Trust-boundary rule tables (crates/features/src/trust_boundary_rules.rs) cover Rust, PHP, C/C++, Python, Go, JavaScript/TypeScript plus Laravel facades; Java currently parses structurally without dedicated trust-boundary rules. Boundaries are: network, filesystem, process-exec, secrets, database, user-input, external-api, serialization, auth, concurrency. Per-file rows live in file_trust_boundaries (migration 0008), with a boundaries_derived_at marker (migration 0010) used by the indexer's targeted backfill to avoid re-running derivation on rule-clean files.
assess_risk consumes the per-file rows: 0.10 * min(boundary_count/5, 1.0) adds to the composite score, capped at 5 boundaries. The notes[] line "crosses N trust boundaries (X, Y, Z) — security review recommended" fires when ≥3 boundaries are crossed. The signal lands in RiskAssessment.trust_boundaries: Vec<TrustBoundary>.
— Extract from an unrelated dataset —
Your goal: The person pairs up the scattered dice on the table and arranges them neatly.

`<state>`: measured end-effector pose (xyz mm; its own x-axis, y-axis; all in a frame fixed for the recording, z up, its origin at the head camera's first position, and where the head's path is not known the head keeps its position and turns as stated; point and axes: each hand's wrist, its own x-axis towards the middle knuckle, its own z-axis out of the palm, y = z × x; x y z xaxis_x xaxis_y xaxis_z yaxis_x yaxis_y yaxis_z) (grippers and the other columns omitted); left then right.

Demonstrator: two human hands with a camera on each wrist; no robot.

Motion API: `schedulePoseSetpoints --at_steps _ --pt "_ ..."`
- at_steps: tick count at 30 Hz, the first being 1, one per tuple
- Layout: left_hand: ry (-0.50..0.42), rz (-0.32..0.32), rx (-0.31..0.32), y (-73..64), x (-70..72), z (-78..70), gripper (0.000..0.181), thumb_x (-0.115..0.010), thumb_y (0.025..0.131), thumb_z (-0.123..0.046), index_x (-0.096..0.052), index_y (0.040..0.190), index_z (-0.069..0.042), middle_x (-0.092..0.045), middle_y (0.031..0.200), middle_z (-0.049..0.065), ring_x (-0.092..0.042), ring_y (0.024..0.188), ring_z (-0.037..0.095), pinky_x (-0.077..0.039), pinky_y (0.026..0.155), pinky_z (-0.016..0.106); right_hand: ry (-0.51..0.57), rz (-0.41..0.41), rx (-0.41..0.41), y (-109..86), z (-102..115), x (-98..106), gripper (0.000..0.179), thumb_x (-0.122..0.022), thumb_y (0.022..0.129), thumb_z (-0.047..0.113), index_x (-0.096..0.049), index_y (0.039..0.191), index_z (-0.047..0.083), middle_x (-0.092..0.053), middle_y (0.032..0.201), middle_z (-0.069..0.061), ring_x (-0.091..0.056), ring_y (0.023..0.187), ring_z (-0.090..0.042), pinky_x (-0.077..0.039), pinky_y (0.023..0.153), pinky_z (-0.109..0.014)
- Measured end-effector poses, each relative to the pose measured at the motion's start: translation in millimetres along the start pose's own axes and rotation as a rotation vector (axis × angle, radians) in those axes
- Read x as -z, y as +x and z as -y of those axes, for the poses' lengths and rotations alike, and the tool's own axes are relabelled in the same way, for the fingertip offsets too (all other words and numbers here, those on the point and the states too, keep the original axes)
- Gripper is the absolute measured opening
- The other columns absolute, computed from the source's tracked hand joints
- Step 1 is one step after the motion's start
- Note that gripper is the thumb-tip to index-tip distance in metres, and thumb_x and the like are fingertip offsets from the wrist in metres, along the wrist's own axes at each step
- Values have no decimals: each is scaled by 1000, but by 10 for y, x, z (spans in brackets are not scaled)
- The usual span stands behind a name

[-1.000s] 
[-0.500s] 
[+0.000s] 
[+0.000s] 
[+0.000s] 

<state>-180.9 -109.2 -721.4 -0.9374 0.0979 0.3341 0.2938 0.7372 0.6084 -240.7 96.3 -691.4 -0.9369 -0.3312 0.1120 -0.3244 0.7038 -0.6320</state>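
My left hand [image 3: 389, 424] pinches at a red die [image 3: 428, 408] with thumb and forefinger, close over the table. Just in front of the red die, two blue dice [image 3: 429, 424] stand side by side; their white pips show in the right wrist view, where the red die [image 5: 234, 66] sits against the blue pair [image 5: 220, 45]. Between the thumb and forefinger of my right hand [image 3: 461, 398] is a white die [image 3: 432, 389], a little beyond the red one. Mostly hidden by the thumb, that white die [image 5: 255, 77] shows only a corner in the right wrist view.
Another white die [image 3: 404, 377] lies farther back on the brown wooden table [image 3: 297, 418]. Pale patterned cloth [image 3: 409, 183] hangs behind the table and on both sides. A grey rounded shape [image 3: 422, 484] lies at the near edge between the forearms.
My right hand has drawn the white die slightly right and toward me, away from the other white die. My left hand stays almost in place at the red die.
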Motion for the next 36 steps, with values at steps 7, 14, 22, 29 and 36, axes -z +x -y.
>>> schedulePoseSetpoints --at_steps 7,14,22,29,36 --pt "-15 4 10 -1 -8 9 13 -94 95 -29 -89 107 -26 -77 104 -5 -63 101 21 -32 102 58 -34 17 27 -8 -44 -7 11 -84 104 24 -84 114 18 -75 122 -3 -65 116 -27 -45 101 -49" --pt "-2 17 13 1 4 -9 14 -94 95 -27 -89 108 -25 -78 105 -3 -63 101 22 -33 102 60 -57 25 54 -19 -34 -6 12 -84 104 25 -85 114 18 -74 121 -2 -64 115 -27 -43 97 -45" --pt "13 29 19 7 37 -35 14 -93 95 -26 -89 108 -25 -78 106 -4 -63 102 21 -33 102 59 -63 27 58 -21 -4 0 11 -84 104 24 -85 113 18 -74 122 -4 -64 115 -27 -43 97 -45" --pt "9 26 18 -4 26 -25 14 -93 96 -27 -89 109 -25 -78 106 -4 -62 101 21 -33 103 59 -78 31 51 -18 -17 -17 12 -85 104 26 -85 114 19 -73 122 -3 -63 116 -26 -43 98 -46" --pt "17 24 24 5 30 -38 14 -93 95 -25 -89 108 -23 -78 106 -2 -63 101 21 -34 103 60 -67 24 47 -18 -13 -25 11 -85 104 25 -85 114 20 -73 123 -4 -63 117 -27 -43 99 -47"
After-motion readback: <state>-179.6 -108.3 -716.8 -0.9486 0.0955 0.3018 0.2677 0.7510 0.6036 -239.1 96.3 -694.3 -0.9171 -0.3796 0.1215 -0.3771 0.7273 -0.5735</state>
[index].exclude_patterns from the project's .codesage/config.toml are honored throughout the mapper crate via MapperContext.excludes. Mappers emit candidate seeds, the orchestrator filters entry paths and per-record file refs against the globset, so feature output matches the structural indexer's file-set contract.
The MCP surface — list_features, find_feature, feature_bundle — sits on top of these tables. The CLI surface — map, features-list, feature-show, feature-for, feature-bundle, trust-boundaries — mirrors it for terminal use.
V1: semantic retrieval + structural graph + MCP interface, change impact analysis, context export, plugin-based deployment.
V2b slice 1 (shipped 0.2.0): git history intelligence — find_coupling + assess_risk MCP tools, codesage git-index CLI with incremental hooks.
V2b shipped (0.7.0): feature-slice mapping + trust-boundary derivation + outputSchema on every MCP tool. crates/features/, the list_features / find_feature / feature_bundle MCP tools, the per-language mappers, and the file_trust_boundaries signal feeding assess_risk. Ports the clawpatch (openclaw/clawpatch) feature-slice donor patterns into Rust.
V2b slice 2 (next): bus_factor, change_pattern, find_hotspots MCP tools. Conditional on slice 1 validating on large real codebases.
V2c (deferred): docs/decision layer (process traces, architecture summaries). Revisited after V2b slice 2 lands.